Define a minimal grammar using rrr() for a list, wrapped in a start production that consumes a terminating token (e.g. ;). The terminating token is required as the _REST nonterminal matches epsilon only when the next token does not match the list separator, so the parser reaches RDESC_READY only after consuming the end symbol.
Parse an input string such as a | b | c ;.
Dump the CST with rdesc_dump_cst() before calling rdesc_flip_left().
Call rdesc_flip_left() and dump the CST again.
Compare the two Graphviz outputs. Notice how node IDs and alternative indices change after the flip.

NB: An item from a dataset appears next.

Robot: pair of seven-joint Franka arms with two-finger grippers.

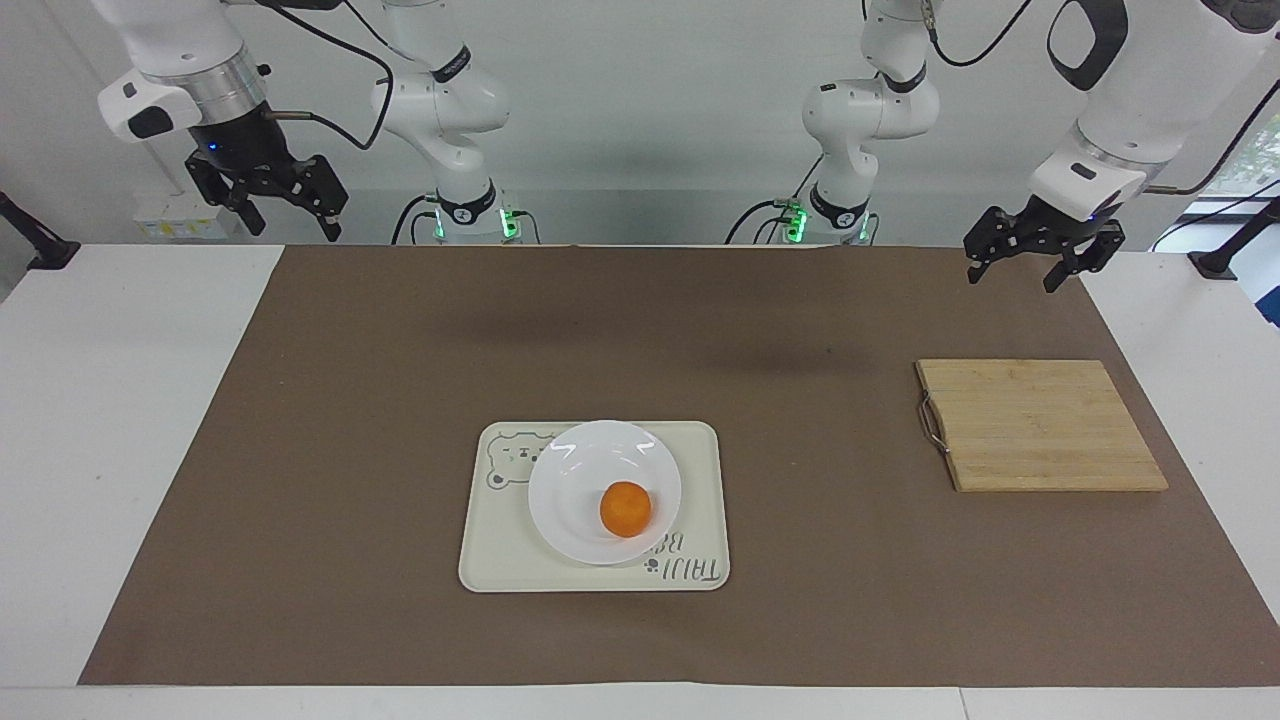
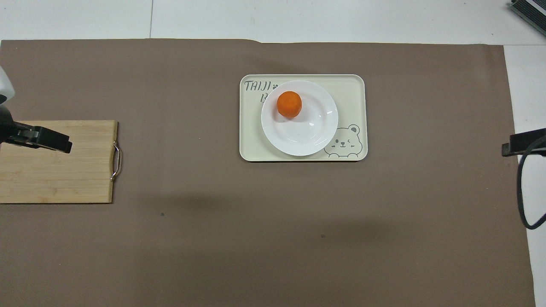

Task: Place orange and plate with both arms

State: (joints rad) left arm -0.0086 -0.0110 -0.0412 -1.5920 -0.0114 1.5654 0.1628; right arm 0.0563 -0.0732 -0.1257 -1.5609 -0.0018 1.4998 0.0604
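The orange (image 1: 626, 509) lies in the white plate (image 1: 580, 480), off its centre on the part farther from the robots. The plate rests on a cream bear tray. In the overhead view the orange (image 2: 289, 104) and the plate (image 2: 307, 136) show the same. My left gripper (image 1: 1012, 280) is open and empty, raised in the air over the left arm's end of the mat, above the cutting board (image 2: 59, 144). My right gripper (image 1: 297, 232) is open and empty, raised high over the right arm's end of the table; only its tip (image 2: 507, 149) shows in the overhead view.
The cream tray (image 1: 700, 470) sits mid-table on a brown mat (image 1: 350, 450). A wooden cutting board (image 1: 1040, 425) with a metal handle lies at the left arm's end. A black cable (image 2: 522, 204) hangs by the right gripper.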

For more complete examples, see Examples.

One Last Step

You should call destroy functions both for the grammar and the parser instances. The parser's destructor calls token_destroyer for tokens the parser owns:

rdesc_destroy(&parser);

rdesc_grammar_destroy(&grammar);

rdesc_grammar_destroy

void rdesc_grammar_destroy(struct rdesc_grammar *grammar)

Frees resources allocated by the grammar.

rdesc_destroy

void rdesc_destroy(struct rdesc *parser)

Frees memory allocated by the parser and destroys the parser instance.